Я была занята тем, что изучала свои ногти, которые следовало уже приводить в порядок, поэтому ответила, не поднимая глаз:

— Наверное, взял в тех поместьях, которые реквизировал.

— Но мне казалось, — не отступала Филиппа, — Перси рассказывал, что сэр Ричард никогда не грабит.

— Возможно, — произнесла я равнодоушно, — сэр Ричард рассматривает уток и бургундское как военные трофеи.

Вскоре она поднялась в свою комнату, и я осталась одна. Через некоторое время вниз спустился Джо.

— Думаю, — мрачно начал он, — это тебя мне надо благодарить за вторжение.

— Я ничего не знаю об этом.

— Чепуха, уверен, что вы вчера обо всем договорились.

— Вот уж нет!

— Что же тогда вы делали вдвоем столько времени?

— Предавались воспоминаниям.

Он немного помолчал, а потом заметил:

—Мне казалось, что в твоем нынешнем состоянии, дорогая Онор, возобновление прежних отношений невозможно, и о бывшей близости не может быть и речи.

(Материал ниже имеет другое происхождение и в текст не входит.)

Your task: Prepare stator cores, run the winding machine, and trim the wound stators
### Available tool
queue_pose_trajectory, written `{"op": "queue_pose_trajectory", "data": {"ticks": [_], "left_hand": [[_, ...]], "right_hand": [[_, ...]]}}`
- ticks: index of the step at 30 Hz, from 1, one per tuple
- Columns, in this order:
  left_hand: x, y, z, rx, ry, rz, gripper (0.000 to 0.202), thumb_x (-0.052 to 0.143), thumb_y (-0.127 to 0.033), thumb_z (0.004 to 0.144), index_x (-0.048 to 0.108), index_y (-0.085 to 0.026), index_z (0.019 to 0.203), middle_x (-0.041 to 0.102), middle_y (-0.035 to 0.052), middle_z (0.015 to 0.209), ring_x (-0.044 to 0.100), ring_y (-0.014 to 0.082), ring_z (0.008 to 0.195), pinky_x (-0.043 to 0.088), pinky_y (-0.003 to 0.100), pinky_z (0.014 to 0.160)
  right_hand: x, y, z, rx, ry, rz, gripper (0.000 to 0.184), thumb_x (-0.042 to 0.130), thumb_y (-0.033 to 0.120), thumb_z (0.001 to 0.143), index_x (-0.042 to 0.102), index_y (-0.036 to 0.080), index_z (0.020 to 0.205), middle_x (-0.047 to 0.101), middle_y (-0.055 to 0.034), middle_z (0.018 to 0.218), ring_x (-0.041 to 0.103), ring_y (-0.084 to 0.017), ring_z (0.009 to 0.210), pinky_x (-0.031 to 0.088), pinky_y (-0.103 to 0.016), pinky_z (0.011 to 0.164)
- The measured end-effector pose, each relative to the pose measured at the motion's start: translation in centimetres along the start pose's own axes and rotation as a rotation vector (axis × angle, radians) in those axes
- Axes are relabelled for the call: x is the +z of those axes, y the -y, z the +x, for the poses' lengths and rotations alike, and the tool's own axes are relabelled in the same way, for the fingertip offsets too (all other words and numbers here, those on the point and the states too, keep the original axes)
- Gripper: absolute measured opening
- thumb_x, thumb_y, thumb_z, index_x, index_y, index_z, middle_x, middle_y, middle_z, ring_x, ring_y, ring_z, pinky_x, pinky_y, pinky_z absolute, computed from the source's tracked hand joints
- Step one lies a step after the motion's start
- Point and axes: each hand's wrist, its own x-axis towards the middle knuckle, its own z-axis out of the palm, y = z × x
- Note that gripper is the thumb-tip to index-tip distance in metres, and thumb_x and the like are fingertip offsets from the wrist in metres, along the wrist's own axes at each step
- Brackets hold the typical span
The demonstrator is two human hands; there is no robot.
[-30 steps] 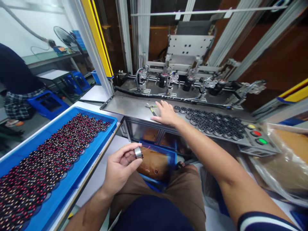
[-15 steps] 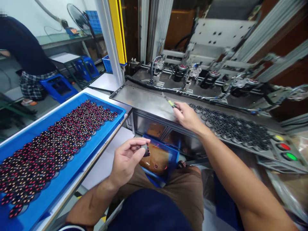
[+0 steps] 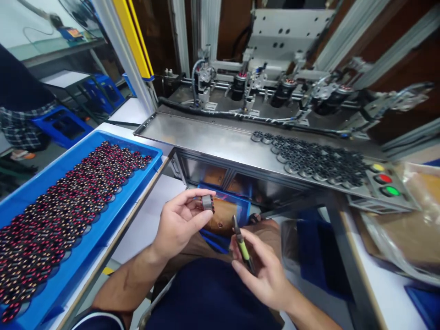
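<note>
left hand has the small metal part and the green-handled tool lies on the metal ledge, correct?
Not quite: the head view shows the green-handled tool in the right hand, not on the metal ledge. The left hand has the small metal part.

White, wood-edged counter (image 3: pixel 118 131) on L: carries long rect. blue plastic tray (image 3: pixel 113 213), w/ small round black-and-copper coil pcs (image 3: pixel 79 197), many showing red, packed tight in rows. Flat shiny metal ledge (image 3: pixel 206 133) ahead: dark grey ring-shaped pcs (image 3: pixel 319 158) bunched on R half, touching, a few strung out at the L end of the bunch. Second white counter (image 3: pixel 365 254), R side: brown pack in clear plastic wrap (image 3: pixel 392 238), & dark blue plastic tray (image 3: pixel 426 300) nr corner, partly cut off.
</note>
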Motion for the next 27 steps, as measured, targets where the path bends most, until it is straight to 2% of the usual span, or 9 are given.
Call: {"op": "queue_pose_trajectory", "data": {"ticks": [3,5,11,19,27], "left_hand": [[1.2,-0.2,-0.1,0.032,0.005,0.055,0.033,0.072,-0.009,0.080,0.069,-0.022,0.111,0.073,0.0060,0.112,0.069,0.0135,0.097,0.056,0.022,0.088],[1.8,-0.4,-0.4,0.061,0.000,0.099,0.034,0.072,-0.008,0.080,0.069,-0.022,0.111,0.073,0.0051,0.112,0.070,0.0137,0.099,0.055,0.022,0.091],[2.2,-0.6,-0.9,0.111,0.006,0.162,0.039,0.072,-0.005,0.079,0.068,-0.023,0.114,0.072,0.0047,0.115,0.069,0.0146,0.102,0.054,0.023,0.094],[2.7,-0.7,-1.0,0.105,0.001,0.182,0.040,0.072,-0.004,0.078,0.068,-0.022,0.113,0.073,0.0046,0.113,0.070,0.0146,0.101,0.055,0.022,0.094],[2.7,-0.7,-1.1,0.096,0.013,0.159,0.039,0.072,-0.004,0.078,0.069,-0.023,0.113,0.072,0.0052,0.113,0.070,0.0153,0.100,0.055,0.023,0.093]], "right_hand": [[-0.2,0.4,0.1,-0.117,-0.026,-0.079,0.067,0.063,0.015,0.081,0.040,0.023,0.143,0.064,-0.0132,0.121,0.064,-0.026,0.106,0.051,-0.041,0.097],[-0.3,0.9,0.5,-0.154,-0.009,-0.035,0.070,0.061,0.013,0.079,0.039,0.023,0.144,0.062,-0.0124,0.123,0.061,-0.026,0.111,0.049,-0.043,0.099],[0.0,1.3,1.3,-0.183,0.024,0.134,0.074,0.059,0.008,0.076,0.039,0.025,0.146,0.060,-0.0084,0.107,0.060,-0.022,0.093,0.053,-0.039,0.084],[-0.2,1.2,1.5,-0.195,-0.003,0.140,0.067,0.058,0.007,0.077,0.045,0.025,0.140,0.058,-0.0056,0.092,0.059,-0.020,0.080,0.053,-0.034,0.071],[-0.4,1.2,0.9,-0.163,0.020,0.146,0.068,0.058,0.008,0.076,0.044,0.026,0.141,0.058,-0.0062,0.097,0.060,-0.021,0.085,0.053,-0.037,0.077]]}}
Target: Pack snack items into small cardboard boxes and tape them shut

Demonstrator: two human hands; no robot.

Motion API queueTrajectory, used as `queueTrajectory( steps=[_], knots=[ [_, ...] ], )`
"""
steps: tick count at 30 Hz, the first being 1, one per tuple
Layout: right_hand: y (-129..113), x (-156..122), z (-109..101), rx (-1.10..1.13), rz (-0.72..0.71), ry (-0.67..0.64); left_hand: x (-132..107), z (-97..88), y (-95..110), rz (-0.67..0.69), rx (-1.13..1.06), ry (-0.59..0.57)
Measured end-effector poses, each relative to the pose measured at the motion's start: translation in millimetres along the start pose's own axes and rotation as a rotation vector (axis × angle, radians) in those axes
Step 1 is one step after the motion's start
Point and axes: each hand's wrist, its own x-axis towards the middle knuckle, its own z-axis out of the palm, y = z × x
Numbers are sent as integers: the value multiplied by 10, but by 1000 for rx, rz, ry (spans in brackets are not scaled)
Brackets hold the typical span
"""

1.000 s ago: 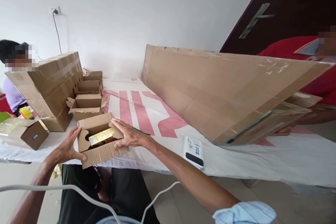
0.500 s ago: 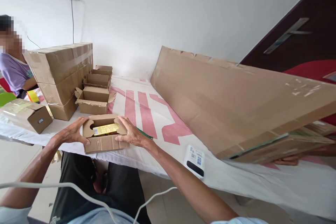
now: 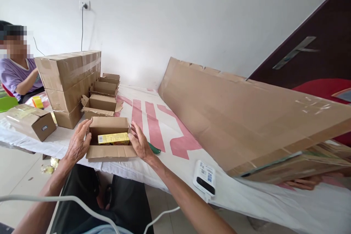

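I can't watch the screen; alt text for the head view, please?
A person's left hand and right hand are at opposite ends of an open cardboard box with a yellow carton inside, on a cloth-covered table. Beyond are more open boxes beside a stack of taped boxes; to the right are a white device and a large cardboard panel.

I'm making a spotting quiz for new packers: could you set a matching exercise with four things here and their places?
Things:
1. Yellow pack
2. Black plug
3. Left hand
4. White device

Places:
A. At the left end of the open carton
B. Lying on the tablecloth
C. Inside the open carton
D. In the wall socket

Right pairs: 1-C, 2-D, 3-A, 4-B
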Motion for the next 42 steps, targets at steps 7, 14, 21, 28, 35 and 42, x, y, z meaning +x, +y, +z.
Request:
queueTrajectory(
  steps=[7, 14, 21, 28, 35, 42],
  knots=[
    [214, -22, -211, -279, -69, 185, -152, -169, -37, -55, 298, -70],
    [303, -65, -233, -314, -43, 8, -177, -91, -128, -80, 206, -265],
    [-280, 198, -398, -587, -224, -187, -256, -31, -205, -45, 168, -230],
    [-610, 504, -234, -845, -246, -614, -162, -63, -76, -30, 202, -287],
    [-527, 567, -128, -926, -203, -646, -215, 70, -152, 29, 238, -220],
    [-661, 539, -291, -682, -127, -642, -218, 121, -132, 41, 268, -162]
  ],
)
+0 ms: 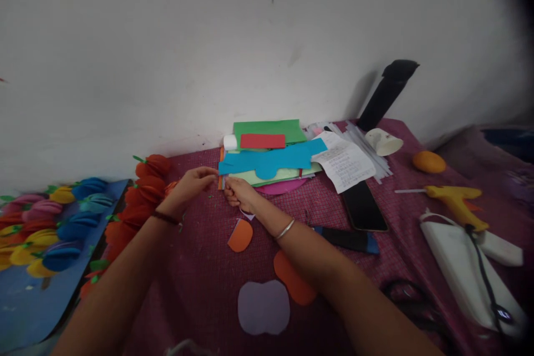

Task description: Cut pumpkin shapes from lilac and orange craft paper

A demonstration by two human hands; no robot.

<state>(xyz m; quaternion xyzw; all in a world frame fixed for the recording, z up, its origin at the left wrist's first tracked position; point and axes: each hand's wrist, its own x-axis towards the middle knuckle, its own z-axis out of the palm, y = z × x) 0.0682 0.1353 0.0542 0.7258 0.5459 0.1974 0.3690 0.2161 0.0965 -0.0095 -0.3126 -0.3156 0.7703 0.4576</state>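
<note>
Both of my hands reach to the near left corner of a stack of coloured paper sheets at the back of the table. My left hand pinches at the stack's edge with its fingertips together. My right hand is closed in a loose fist beside it, over a small pale paper scrap. What each hand grips is too small to name. Below my wrists lie an orange half-round cutout, a second orange cutout and a lilac apple-shaped cutout.
Paper pumpkins in many colours lie on a blue board at left, orange ones beside them. To the right are a written note, a phone, a dark cutter, a yellow glue gun, scissors and a white pouch.
</note>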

— И мне так казалось. Поджав губы, он глядел на меня.

— Ты всегда, даже в юности, вела себя неприлично. Боюсь, мы все — Робин, твои сестры и я — сильно избаловали тебя. А теперь, в тридцать четыре года, ты своими поступками напоминаешь мне молочницу.

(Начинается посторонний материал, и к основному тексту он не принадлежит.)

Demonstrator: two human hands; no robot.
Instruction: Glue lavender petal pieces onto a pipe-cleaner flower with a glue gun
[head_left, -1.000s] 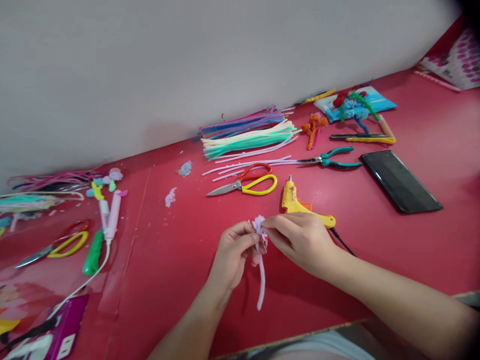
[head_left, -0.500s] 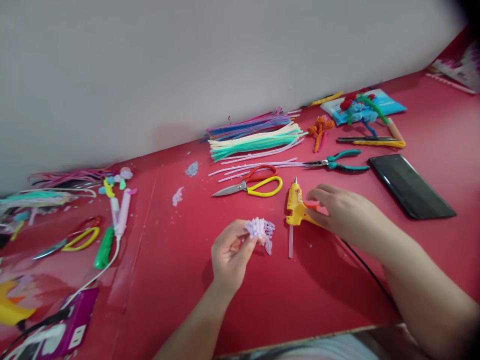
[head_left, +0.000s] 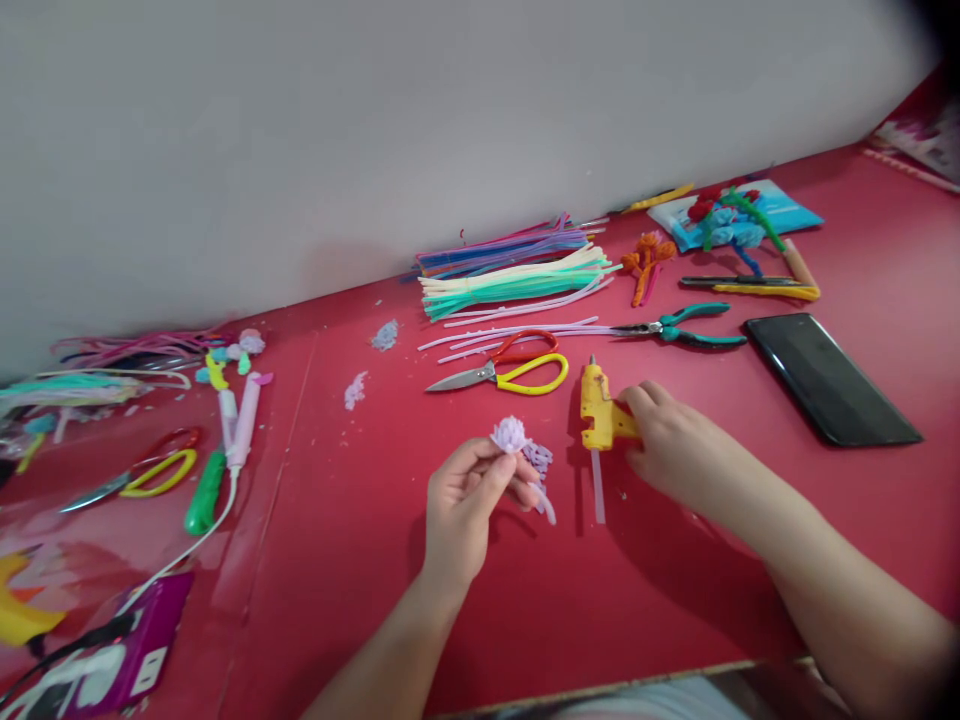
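Observation:
Between the thumb and fingers of my left hand is a lilac pipe-cleaner flower, its petals facing up. A looped lilac strip hangs down beside it by the same fingers. My right hand is closed around the handle of a yellow glue gun, whose nozzle points toward the wall. A clear glue stick sticks out of the gun's rear. Scissors with one red and one yellow handle lie just beyond both hands. Teal-handled pliers rest farther right.
Bundles of pipe cleaners lie along the wall. A black phone is on the right, near a blue packet. On the left are a second pair of scissors, a pink hot iron and a purple power strip.
My right hand has closed around the glue gun's handle and shifted the gun slightly. My left hand has turned the lilac flower so that its petals point up.

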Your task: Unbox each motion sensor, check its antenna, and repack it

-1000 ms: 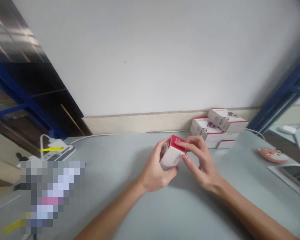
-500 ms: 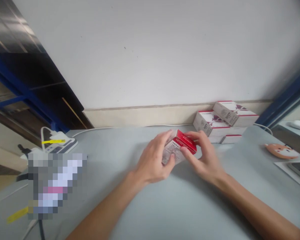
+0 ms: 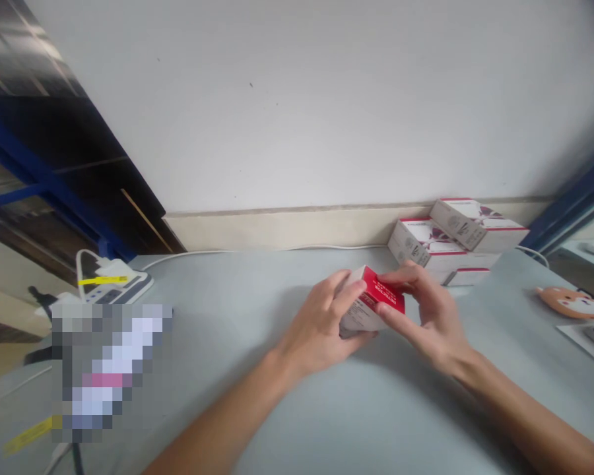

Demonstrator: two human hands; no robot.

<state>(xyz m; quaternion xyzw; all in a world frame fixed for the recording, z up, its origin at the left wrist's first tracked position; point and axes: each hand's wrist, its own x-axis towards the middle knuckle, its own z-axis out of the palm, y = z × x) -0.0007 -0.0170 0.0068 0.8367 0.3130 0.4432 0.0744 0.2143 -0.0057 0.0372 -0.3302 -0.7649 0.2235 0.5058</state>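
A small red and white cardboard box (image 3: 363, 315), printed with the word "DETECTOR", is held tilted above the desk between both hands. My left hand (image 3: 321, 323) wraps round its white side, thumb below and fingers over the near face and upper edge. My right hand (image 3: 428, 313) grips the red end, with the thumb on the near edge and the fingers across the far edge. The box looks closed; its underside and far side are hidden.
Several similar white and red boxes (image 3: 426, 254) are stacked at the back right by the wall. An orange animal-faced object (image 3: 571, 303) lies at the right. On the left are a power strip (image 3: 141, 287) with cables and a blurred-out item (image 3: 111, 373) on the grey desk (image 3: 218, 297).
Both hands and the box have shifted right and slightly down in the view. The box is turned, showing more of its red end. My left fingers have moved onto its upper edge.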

Более неудачное сравнение трудно было подобрать.

— Вчера вечером мое поведение совсем не походило на поведение молочницы.

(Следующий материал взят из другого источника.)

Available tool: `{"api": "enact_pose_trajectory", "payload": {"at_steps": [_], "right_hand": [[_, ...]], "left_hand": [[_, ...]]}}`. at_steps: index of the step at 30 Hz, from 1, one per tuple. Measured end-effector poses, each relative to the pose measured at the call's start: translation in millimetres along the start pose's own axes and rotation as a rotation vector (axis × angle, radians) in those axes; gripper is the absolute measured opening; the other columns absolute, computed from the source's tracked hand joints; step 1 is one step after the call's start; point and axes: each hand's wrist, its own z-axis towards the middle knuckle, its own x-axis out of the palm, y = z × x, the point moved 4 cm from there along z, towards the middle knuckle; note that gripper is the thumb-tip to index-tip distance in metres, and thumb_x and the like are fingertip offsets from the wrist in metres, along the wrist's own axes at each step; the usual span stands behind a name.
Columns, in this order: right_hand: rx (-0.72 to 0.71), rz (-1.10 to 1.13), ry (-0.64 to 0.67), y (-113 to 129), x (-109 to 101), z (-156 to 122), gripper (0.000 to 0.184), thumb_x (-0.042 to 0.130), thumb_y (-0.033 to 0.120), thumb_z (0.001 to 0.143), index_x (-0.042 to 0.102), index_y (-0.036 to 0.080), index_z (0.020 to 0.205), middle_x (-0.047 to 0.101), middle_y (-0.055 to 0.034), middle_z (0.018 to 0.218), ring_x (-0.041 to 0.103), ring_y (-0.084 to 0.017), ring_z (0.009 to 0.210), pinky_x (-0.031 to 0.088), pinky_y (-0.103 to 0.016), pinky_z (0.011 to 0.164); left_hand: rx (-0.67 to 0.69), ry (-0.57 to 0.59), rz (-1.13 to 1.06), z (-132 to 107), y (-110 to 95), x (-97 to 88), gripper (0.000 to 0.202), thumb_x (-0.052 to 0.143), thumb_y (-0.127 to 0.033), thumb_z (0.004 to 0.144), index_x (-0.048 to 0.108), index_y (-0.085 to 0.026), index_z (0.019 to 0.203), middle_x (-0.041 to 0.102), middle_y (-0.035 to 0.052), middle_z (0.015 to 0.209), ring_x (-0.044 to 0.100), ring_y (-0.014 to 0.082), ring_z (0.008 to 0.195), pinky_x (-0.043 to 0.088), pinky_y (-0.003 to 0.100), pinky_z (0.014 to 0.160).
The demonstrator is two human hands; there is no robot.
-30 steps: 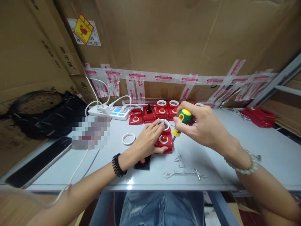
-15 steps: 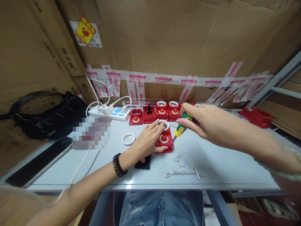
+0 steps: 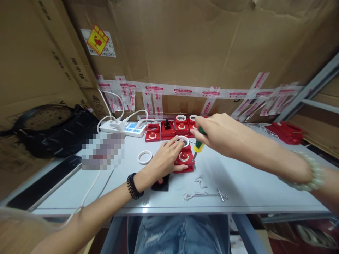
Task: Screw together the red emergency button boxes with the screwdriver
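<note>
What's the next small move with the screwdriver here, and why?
Probably turn the screwdriver in place: the right hand grips it with its tip at the right edge of the red switch box, which the left hand pins to the table.

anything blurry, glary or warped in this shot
Head view: sharp in the middle, where the left hand holds the red plastic button box and the right hand the green-and-yellow screwdriver; a pixelated patch masks part of the grey table; faint glare on its near edge; fisheye bending at the sides.
</note>
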Motion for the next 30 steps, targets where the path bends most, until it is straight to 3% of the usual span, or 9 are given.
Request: {"api": "enact_pose_trajectory", "payload": {"at_steps": [3, 6, 11, 13, 17, 20, 22, 26, 30], "right_hand": [[-0.204, 0.151, 0.026, 5.0, -5.0, -5.3, 0.022, 0.036, 0.03, 0.093, 0.052, 0.017, 0.089, 0.063, -0.0056, 0.078, 0.053, -0.016, 0.062, 0.031, -0.03, 0.057], [-0.265, 0.159, 0.042, 6.3, -10.9, -9.6, 0.026, 0.034, 0.033, 0.094, 0.054, 0.016, 0.097, 0.064, -0.0092, 0.092, 0.056, -0.018, 0.071, 0.035, -0.031, 0.061], [0.019, -0.163, 0.014, -0.7, -6.5, 1.5, 0.051, 0.029, 0.055, 0.092, 0.058, 0.015, 0.08, 0.062, -0.0117, 0.067, 0.056, -0.023, 0.057, 0.026, -0.033, 0.051], [0.077, -0.159, 0.02, -3.2, -2.9, 6.1, 0.049, 0.029, 0.053, 0.093, 0.056, 0.017, 0.074, 0.06, -0.0101, 0.061, 0.055, -0.022, 0.054, 0.023, -0.032, 0.049], [-0.136, 0.121, 0.03, 0.9, -5.3, 4.9, 0.02, 0.037, 0.033, 0.093, 0.051, 0.018, 0.089, 0.061, -0.0056, 0.075, 0.054, -0.017, 0.06, 0.031, -0.03, 0.054], [-0.265, 0.259, 0.085, 5.3, -12.2, -3.2, 0.016, 0.041, 0.032, 0.091, 0.048, 0.018, 0.095, 0.06, -0.0082, 0.099, 0.057, -0.017, 0.078, 0.037, -0.029, 0.061], [-0.233, 0.224, 0.111, 5.9, -13.4, -5.6, 0.022, 0.038, 0.037, 0.093, 0.049, 0.018, 0.095, 0.06, -0.0085, 0.098, 0.057, -0.017, 0.074, 0.037, -0.029, 0.059], [0.01, -0.056, 0.028, -2.5, -8.2, 0.2, 0.048, 0.03, 0.057, 0.092, 0.053, 0.016, 0.085, 0.061, -0.009, 0.07, 0.055, -0.02, 0.057, 0.026, -0.031, 0.049], [0.025, -0.004, 0.02, -10.9, -2.2, 4.3, 0.034, 0.034, 0.046, 0.093, 0.053, 0.017, 0.09, 0.062, -0.0071, 0.069, 0.054, -0.019, 0.058, 0.025, -0.03, 0.049]], "left_hand": [[-0.008, 0.011, 0.009, 0.1, -0.5, -1.4, 0.071, 0.066, -0.053, 0.076, 0.041, -0.011, 0.127, 0.052, 0.0196, 0.132, 0.035, 0.0329, 0.134, 0.043, 0.044, 0.095], [-0.012, 0.023, 0.004, 0.1, -1.1, -2.4, 0.07, 0.066, -0.052, 0.076, 0.04, -0.012, 0.127, 0.051, 0.0198, 0.134, 0.036, 0.0329, 0.134, 0.043, 0.044, 0.095], [-0.007, 0.007, 0.012, -0.6, 0.2, 0.2, 0.073, 0.066, -0.051, 0.076, 0.038, -0.01, 0.13, 0.047, 0.0224, 0.136, 0.036, 0.0333, 0.134, 0.042, 0.045, 0.095], [-0.003, 0.001, 0.012, -0.9, 0.8, 1.8, 0.074, 0.066, -0.052, 0.076, 0.037, -0.01, 0.131, 0.049, 0.0217, 0.135, 0.035, 0.033, 0.134, 0.042, 0.044, 0.095], [0.001, -0.009, 0.0, -1.4, 0.8, 1.6, 0.073, 0.066, -0.051, 0.077, 0.036, -0.011, 0.13, 0.051, 0.0202, 0.133, 0.032, 0.0319, 0.136, 0.042, 0.043, 0.096], [-0.006, 0.001, -0.006, -1.3, 0.6, 0.7, 0.07, 0.065, -0.052, 0.077, 0.038, -0.012, 0.128, 0.051, 0.0197, 0.133, 0.032, 0.032, 0.136, 0.042, 0.043, 0.096], [-0.005, 0.008, 0.0, -1.2, 0.5, 0.8, 0.07, 0.065, -0.053, 0.077, 0.039, -0.011, 0.128, 0.051, 0.02, 0.133, 0.033, 0.0323, 0.136, 0.042, 0.043, 0.096], [-0.002, 0.001, 0.016, -1.0, 1.0, 2.0, 0.074, 0.066, -0.053, 0.076, 0.039, -0.009, 0.129, 0.052, 0.0204, 0.132, 0.036, 0.0334, 0.133, 0.043, 0.043, 0.095], [0.007, -0.005, 0.016, -1.3, 1.5, 3.5, 0.075, 0.065, -0.053, 0.077, 0.037, -0.009, 0.13, 0.052, 0.0203, 0.131, 0.035, 0.0332, 0.134, 0.043, 0.044, 0.094]]}}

— Рад это слышать, но нам так не показалось. У сэра Ричарда скандальная репутация на этот счет. Если он почти два часа проводит наедине с женщиной в запертой комнате, то это может иметь, по-моему, одно-единственное объяснение.

— А по-моему, как минимум десяток.

Говоря это, я понимала, на что иду, и поэтому не удивилась, когда брат, прервав нашу беседу, удалился, на прощание выразив надежду, что я не забуду об уважении к его крову.

Весь этот день я была полна боевого задора и ни в чем не раскаивалась, а когда вечером в Редфорд прискакал Ричард, как всегда настроенный несколько агрессивно, и приказал слугам подать обед для двоих в отведенные для него покои, во мне даже шевельнулось злорадство от сознания, что пока я с генералом наслаждаюсь жареной уткой, мои родственники сидят внизу в мрачном молчании.

— Так как ты не захотела приехать ко мне в Бакленд, — сказал он, — мне пришлось самому переехать сюда.

— Это большая ошибка — ссориться с братьями любимой женщины.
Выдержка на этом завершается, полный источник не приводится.